* [EXERCISE REQUIREMENTS]
Return the listing that follows exactly, with no pictures included.

* [DATA BELOW]
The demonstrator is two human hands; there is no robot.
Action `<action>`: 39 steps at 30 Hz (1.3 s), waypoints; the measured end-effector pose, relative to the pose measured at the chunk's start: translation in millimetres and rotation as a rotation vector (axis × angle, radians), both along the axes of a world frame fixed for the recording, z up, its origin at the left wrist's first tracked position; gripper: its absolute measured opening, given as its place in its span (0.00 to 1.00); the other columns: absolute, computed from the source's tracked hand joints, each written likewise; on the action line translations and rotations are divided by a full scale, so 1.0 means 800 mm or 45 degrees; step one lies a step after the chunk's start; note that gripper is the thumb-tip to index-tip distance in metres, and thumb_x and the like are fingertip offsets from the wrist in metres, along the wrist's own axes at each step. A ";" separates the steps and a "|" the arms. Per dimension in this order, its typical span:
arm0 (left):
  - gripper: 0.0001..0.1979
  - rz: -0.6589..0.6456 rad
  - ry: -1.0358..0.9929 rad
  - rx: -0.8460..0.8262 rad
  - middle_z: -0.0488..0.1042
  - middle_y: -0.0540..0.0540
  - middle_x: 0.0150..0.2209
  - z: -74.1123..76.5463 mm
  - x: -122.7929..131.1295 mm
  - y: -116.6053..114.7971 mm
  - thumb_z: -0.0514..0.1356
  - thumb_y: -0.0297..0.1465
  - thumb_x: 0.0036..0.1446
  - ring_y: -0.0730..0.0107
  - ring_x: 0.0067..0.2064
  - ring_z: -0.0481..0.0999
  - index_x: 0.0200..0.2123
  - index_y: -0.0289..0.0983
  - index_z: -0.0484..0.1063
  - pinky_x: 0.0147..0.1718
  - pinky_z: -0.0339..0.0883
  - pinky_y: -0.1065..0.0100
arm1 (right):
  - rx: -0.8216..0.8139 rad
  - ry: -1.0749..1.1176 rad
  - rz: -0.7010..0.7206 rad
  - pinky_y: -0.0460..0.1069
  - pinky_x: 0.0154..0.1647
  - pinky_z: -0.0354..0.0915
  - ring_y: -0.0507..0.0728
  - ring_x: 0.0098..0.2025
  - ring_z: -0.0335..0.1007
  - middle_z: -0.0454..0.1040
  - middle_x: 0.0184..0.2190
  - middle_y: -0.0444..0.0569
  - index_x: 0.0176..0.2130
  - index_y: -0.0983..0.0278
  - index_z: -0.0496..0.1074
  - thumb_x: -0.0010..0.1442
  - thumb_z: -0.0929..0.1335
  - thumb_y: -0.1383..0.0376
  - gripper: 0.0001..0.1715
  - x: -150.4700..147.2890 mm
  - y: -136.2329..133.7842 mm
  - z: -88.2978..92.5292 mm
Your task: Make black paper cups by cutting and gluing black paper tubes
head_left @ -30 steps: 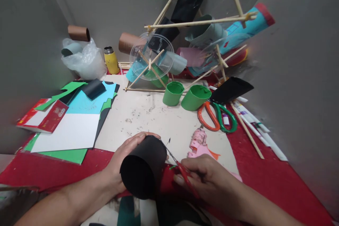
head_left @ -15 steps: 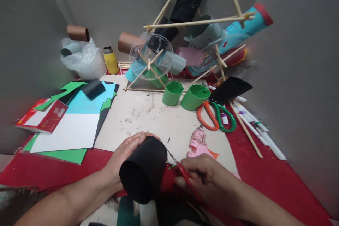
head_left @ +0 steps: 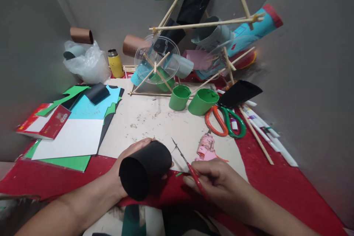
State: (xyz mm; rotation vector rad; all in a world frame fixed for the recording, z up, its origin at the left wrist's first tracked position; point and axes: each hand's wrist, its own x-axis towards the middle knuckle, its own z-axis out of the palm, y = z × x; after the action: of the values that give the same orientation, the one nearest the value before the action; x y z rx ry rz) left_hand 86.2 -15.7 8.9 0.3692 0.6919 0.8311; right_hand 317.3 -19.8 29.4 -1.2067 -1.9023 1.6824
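Observation:
My left hand [head_left: 127,160] is wrapped around a black paper tube [head_left: 152,162], whose wide open end faces down and to the left. My right hand [head_left: 212,177] grips small scissors with red handles [head_left: 197,179]. Their blades point up and left, just right of the tube's far end and apart from it. A thin dark sliver hangs by the blades. Past my right hand lies a pink, smudged tool [head_left: 206,145], partly hidden by that hand. Two short green paper tubes [head_left: 179,97] stand farther back on the pale board [head_left: 146,118].
Larger scissors with orange and green handles [head_left: 226,121] lie at right beside markers [head_left: 265,129]. A stick-framed structure [head_left: 204,24] with paper tubes and clear lids rises at the back. Coloured paper sheets [head_left: 69,138], a yellow bottle [head_left: 115,64] and a plastic bag [head_left: 88,64] are at left.
The black tube has tilted and shifted slightly left and up, away from the scissors. The blades, which were at its edge, now stand clear of it.

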 end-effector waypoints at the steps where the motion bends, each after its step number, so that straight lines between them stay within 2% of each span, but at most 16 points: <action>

* [SOLUTION]
The demonstrator is two human hands; there is no robot.
Action `<action>`: 39 steps at 30 Hz (1.3 s), waypoints; the measured end-effector pose, relative to the pose measured at the chunk's start: translation in millimetres and rotation as a rotation vector (axis × angle, radians), both along the axes of a world frame fixed for the recording, z up, its origin at the left wrist's first tracked position; gripper: its absolute measured opening, given as its place in its span (0.00 to 1.00); the other columns: absolute, computed from the source's tracked hand joints, each written likewise; on the action line translations and rotations are divided by a full scale, so 1.0 means 800 mm or 45 degrees; step one lies a step after the chunk's start; note that gripper is the thumb-tip to index-tip distance in metres, and thumb_x and the like are fingertip offsets from the wrist in metres, along the wrist's own axes at each step. A ";" separates the steps and a "|" the arms. Per dimension in this order, its typical span:
arm0 (left):
  - gripper: 0.0001..0.1979
  - rz: -0.6589..0.6456 rad
  - ry: -1.0358..0.9929 rad
  - rx: -0.8460..0.8262 rad
  - middle_z: -0.0488..0.1042
  - middle_y: -0.0540..0.0540
  - middle_x: 0.0150..0.2209
  - z: -74.1123..76.5463 mm
  - x: -122.7929..131.1295 mm
  - y: -116.6053..114.7971 mm
  - thumb_z: -0.0514..0.1356
  - thumb_y: -0.0297..0.1465
  - thumb_x: 0.0036..0.1446
  - ring_y: -0.0730..0.0107
  - ring_x: 0.0067..0.2064
  - ring_z: -0.0481..0.0999
  - index_x: 0.0200..0.2123
  - index_y: -0.0289..0.0983
  - index_z: -0.0484..0.1063
  - pinky_x: 0.0147..0.1718
  - pinky_z: -0.0339..0.0883
  - pinky_y: -0.1065..0.0100
arm1 (right):
  - rx: -0.8216..0.8139 rad
  - ry: -1.0749..1.1176 rad
  - rz: -0.7010..0.7206 rad
  - pinky_y: -0.0460..0.1069
  - pinky_x: 0.0154..0.1647
  - pinky_z: -0.0354..0.0915
  - ring_y: -0.0507..0.0728
  - ring_x: 0.0098..0.2025
  - ring_z: -0.0335..0.1007
  - middle_z: -0.0454..0.1040
  - middle_x: 0.0184..0.2190
  - middle_y: -0.0444..0.0569
  - index_x: 0.0176..0.2130
  - index_y: -0.0983..0.0278
  - index_z: -0.0496..0.1074
  - thumb_x: -0.0010..0.1442
  - thumb_z: -0.0929..0.1335
  - thumb_y: -0.1383..0.0376
  - gripper: 0.0001..0.1715
  - x: -150.4700..147.2890 mm
  - y: -136.2329..133.7842 mm
  - z: -88.2978..92.5292 mm
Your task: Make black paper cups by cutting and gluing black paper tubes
head_left @ -30 steps: 
head_left @ -15 steps: 
head_left @ +0 steps: 
State: (xyz mm; rotation vector rad; all in a world frame fixed for the recording, z up, its origin at the left wrist's first tracked position; point and axes: each hand's wrist, its own x-axis towards the middle knuckle, its own z-axis out of the palm, y = z × x; after the action: of the values that give the same orientation, the one nearest the value before the action; x y z rx ry rz) left_hand 86.2 -15.7 8.9 0.3692 0.6919 0.8311; right_hand 317.3 -19.8 29.4 -1.2067 -1.9023 1.6824
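Observation:
My left hand [head_left: 127,160] is wrapped around a black paper tube [head_left: 152,162], whose wide open end faces down and to the left. My right hand [head_left: 212,177] grips small scissors with red handles [head_left: 197,179]. Their blades point up and left, just right of the tube's far end and apart from it. A thin dark sliver hangs by the blades. Past my right hand lies a pink, smudged tool [head_left: 206,145], partly hidden by that hand. Two short green paper tubes [head_left: 179,97] stand farther back on the pale board [head_left: 146,118].
Larger scissors with orange and green handles [head_left: 226,121] lie at right beside markers [head_left: 265,129]. A stick-framed structure [head_left: 204,24] with paper tubes and clear lids rises at the back. Coloured paper sheets [head_left: 69,138], a yellow bottle [head_left: 115,64] and a plastic bag [head_left: 88,64] are at left.
The black tube has tilted and shifted slightly left and up, away from the scissors. The blades, which were at its edge, now stand clear of it.
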
 end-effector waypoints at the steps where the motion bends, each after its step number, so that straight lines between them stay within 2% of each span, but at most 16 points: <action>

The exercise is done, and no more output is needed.